Incident Summary : MGM Resorts Ransomware Attack

The MGM Resorts International, a prominent player in the global hospitality and entertainment industry, experienced a devastating ransomware attack, orchestrated by the cybercriminal group Scattered Spider. This incident not only disrupted their operations but also resulted in substantial financial losses, showcasing the critical need for robust cybersecurity measures in the face of sophisticated cyber threats.

Detailed Tactics, Techniques, and Procedures (TTPs)

  • Social Engineering and Credential Phishing (T1566): Scattered Spider leveraged social engineering to deceive users into surrendering their login credentials or OTP codes, thereby circumventing multi-factor authentication systems.
  • Legitimate Tool Misuse (T1219): The attackers exploited publicly available, legitimate remote access tools, adapting them for malicious purposes.
  • Malware Utilization:
    • AveMaria (S0670): Enabled remote system access.
    • Raccoon Stealer: Facilitated the theft of login credentials, browser history, and cookies (TA0006).
    • VIDAR Stealer: Employed for similar data theft purposes.
  • Living Off the Land Techniques (TA0010): The group used native tools and allowlisted applications to traverse victim networks discreetly.
  • File Encryption (T1486): Post-exfiltration, files were encrypted to maximize impact.
  • Execution, Persistence, and Privilege Escalation (TA0003): This involved registering MFA tokens, adding federated identity providers, and leveraging EDR tools for command execution.
  • Discovery and Lateral Movement (TA0007): The attackers performed extensive network discovery, specifically targeting SharePoint sites, VMware vCenter infrastructure, and credential storage documentation.

Comprehensive List of Indicators of Compromise (IOCs)
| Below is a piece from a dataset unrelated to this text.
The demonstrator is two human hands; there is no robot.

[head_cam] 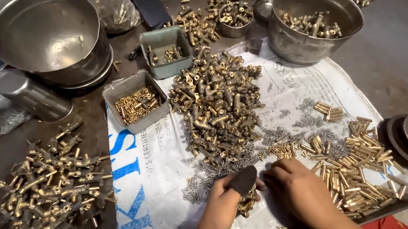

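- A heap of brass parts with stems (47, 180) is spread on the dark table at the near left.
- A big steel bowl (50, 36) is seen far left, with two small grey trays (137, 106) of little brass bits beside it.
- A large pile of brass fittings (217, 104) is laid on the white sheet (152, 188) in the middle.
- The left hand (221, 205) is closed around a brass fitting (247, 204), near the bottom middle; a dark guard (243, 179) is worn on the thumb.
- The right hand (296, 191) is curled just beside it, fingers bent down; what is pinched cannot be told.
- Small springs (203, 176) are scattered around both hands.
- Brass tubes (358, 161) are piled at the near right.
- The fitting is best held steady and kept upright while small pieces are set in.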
  • Domain Names Used by Scattered Spider:
    • victimname-sso[.]com
    • victimname-servicedesk[.]com
    • victimname-okta[.]com
  • Malware Deployed:
    • AveMaria/WarZone (S0670)
    • Raccoon Stealer (TA0006)
    • VIDAR Stealer
  • Other IOCs:
    • Usage of commercial remote access tools.
    • SIM swapping attacks.
    • Exploitation of multifactor authentication fatigue.
    • Configuring additional Identity Providers in the Okta tenant.
    • Control over Microsoft Azure cloud environments.
    • Deployment of BlackCat/ALPHV ransomware.

Impact Analysis

  • Operational Disruption: The attack led to significant operational challenges, including malfunctioning hotel room keys, reservation system failures, point-of-sale system issues, and casino game disruptions.
  • Financial Losses: MGM Resorts estimated the attack would cost them around $100 million, with additional one-time expenses of under $10 million.

Mitigation and Response Strategies

  • Robust Multi-Factor Authentication: Strengthening MFA systems to resist social engineering and credential phishing.
  • Regular Security Audits: Conducting comprehensive audits to identify and rectify potential vulnerabilities.
  • Employee Training: Enhancing employee awareness and training to identify and respond to phishing attempts.
  • Network Segmentation: Implementing network segmentation to limit the spread of ransomware.
  • Backup and Recovery Plans: Establishing robust backup and recovery plans to mitigate data loss and ensure business continuity.
  • Incident Response Planning: Developing and regularly updating incident response plans.


The MGM Resorts ransomware attack underscores the evolving sophistication of cybercriminal groups like Scattered Spider. Organizations must proactively bolster their cybersecurity posture through advanced threat detection, employee training, and robust incident response strategies to mitigate such threats effectively.